### [What you should do]
Only one number is wanted: the count of lines in the records below that hold the word "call".

-------- Information given --------

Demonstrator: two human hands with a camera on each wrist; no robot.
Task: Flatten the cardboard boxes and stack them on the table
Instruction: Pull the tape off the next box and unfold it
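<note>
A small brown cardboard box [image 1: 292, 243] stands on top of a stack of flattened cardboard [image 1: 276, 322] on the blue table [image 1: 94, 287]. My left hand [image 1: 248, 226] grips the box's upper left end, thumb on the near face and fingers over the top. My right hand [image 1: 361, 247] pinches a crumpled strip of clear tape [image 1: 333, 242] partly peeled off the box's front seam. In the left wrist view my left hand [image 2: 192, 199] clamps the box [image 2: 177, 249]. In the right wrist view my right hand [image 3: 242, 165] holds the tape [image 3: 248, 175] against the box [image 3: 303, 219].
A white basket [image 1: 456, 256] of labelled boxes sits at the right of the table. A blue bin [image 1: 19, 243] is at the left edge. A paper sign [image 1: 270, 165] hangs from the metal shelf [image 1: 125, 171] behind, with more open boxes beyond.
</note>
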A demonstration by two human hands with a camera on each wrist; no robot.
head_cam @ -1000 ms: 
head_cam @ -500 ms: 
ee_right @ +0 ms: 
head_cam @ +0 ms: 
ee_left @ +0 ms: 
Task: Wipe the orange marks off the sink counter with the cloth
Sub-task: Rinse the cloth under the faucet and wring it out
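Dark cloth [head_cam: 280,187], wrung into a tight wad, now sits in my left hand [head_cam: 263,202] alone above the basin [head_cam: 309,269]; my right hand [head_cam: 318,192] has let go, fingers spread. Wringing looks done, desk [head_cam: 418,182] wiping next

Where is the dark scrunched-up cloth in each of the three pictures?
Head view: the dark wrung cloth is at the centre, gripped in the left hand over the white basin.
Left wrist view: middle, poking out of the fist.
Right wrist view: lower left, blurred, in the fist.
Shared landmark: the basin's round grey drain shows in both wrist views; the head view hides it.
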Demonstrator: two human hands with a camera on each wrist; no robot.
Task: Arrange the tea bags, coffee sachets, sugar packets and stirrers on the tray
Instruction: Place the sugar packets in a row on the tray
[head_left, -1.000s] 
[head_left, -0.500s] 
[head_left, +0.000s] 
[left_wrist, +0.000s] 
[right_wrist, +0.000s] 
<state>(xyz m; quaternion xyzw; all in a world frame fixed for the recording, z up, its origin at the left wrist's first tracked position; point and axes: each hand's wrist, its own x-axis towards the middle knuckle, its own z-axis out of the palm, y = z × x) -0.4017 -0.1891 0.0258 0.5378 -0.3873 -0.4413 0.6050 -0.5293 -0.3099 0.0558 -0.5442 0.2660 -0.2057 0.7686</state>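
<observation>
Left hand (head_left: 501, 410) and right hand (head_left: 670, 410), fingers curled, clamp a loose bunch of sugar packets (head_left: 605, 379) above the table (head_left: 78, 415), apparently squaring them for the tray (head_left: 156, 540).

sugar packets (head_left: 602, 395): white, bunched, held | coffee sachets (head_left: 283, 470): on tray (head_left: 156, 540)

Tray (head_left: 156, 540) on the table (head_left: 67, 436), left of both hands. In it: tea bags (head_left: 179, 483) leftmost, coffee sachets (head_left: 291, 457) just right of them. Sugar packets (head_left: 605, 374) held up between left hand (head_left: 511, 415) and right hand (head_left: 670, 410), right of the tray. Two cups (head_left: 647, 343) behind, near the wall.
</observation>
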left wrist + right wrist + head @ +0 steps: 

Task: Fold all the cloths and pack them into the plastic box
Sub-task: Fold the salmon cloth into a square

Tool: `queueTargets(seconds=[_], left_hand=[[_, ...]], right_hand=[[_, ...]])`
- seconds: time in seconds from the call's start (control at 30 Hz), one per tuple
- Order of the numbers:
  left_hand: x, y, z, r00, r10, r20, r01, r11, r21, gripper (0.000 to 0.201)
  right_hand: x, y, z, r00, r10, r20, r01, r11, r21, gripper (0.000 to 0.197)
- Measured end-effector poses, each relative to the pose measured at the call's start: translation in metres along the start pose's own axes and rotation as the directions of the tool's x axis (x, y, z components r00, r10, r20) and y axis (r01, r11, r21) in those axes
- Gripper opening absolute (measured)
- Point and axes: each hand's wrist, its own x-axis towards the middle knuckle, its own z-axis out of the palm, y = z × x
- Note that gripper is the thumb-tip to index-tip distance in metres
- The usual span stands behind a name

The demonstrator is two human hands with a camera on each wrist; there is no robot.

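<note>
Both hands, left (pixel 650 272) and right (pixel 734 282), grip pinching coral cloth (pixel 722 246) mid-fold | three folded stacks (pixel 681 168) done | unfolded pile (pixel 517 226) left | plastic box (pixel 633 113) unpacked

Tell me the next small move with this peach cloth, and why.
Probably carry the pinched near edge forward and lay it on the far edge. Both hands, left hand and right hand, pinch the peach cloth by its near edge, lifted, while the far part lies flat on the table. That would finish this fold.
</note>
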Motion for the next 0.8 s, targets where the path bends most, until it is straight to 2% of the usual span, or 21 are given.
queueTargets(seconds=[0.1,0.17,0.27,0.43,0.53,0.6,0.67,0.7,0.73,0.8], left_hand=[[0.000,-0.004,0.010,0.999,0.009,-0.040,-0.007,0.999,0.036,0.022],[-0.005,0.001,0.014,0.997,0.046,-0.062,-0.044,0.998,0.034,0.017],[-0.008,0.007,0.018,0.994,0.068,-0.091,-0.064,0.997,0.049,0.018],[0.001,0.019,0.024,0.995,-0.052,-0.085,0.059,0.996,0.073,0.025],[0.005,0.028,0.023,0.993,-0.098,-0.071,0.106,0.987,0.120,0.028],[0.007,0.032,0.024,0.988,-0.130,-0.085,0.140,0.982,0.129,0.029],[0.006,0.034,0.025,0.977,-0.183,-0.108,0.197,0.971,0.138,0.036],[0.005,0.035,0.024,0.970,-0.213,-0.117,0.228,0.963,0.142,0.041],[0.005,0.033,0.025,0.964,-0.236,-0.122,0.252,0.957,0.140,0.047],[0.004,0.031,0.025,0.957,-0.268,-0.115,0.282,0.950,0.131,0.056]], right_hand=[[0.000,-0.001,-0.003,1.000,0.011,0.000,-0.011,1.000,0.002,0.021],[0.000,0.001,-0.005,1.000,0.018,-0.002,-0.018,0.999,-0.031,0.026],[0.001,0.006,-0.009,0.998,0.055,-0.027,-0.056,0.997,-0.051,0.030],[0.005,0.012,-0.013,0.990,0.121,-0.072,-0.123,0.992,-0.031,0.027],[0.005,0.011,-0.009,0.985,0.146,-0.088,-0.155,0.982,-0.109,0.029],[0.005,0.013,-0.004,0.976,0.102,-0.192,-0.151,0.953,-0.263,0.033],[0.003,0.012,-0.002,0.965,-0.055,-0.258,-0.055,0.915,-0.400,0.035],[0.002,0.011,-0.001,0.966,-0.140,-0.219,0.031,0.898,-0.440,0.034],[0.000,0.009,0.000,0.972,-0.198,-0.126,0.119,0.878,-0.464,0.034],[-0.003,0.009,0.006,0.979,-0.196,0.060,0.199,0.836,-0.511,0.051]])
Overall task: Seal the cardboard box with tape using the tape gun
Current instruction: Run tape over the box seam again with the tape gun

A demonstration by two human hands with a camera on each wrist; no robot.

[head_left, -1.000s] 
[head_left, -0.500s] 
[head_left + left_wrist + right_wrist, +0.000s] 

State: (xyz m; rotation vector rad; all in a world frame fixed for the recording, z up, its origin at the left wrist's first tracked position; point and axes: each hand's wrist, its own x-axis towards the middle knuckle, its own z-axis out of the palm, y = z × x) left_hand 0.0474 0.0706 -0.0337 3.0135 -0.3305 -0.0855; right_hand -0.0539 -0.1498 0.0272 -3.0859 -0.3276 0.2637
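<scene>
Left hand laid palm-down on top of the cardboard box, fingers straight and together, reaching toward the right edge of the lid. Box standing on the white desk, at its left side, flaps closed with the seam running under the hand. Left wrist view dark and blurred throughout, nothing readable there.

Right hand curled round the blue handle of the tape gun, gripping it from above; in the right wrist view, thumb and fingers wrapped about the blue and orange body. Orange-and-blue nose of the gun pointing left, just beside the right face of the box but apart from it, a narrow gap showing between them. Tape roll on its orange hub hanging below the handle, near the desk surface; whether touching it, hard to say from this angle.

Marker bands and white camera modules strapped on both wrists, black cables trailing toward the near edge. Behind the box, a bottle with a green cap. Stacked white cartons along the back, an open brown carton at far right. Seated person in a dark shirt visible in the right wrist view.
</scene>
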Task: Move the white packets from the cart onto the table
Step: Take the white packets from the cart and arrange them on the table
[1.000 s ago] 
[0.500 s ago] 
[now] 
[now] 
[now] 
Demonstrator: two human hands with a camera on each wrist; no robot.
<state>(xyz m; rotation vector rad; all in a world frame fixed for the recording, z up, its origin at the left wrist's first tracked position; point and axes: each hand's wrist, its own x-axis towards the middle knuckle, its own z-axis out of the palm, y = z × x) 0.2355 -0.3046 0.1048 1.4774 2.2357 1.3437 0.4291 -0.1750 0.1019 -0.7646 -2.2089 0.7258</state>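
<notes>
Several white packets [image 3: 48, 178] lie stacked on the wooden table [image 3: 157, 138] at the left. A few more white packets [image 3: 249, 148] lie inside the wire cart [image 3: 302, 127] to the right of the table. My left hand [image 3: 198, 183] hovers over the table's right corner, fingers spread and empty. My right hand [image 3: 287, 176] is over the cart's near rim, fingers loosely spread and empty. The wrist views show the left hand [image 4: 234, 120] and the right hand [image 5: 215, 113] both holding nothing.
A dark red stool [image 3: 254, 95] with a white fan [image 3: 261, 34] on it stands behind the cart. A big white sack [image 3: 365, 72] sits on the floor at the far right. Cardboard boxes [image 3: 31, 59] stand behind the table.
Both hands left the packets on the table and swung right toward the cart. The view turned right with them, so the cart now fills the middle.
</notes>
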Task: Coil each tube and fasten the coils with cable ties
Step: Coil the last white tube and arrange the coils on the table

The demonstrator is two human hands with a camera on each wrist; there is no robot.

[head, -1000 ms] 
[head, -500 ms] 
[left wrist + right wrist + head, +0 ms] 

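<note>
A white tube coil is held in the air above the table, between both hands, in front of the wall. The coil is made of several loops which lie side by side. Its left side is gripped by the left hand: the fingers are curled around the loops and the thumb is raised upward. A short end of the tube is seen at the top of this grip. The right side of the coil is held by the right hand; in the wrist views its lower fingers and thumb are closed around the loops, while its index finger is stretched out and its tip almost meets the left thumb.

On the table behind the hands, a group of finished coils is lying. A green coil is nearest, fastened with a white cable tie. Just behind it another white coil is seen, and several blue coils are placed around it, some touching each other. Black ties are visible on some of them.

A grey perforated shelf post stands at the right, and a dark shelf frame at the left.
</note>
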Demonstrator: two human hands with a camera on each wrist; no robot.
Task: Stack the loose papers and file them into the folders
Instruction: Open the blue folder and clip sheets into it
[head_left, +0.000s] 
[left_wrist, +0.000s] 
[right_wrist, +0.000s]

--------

### [Task result]
2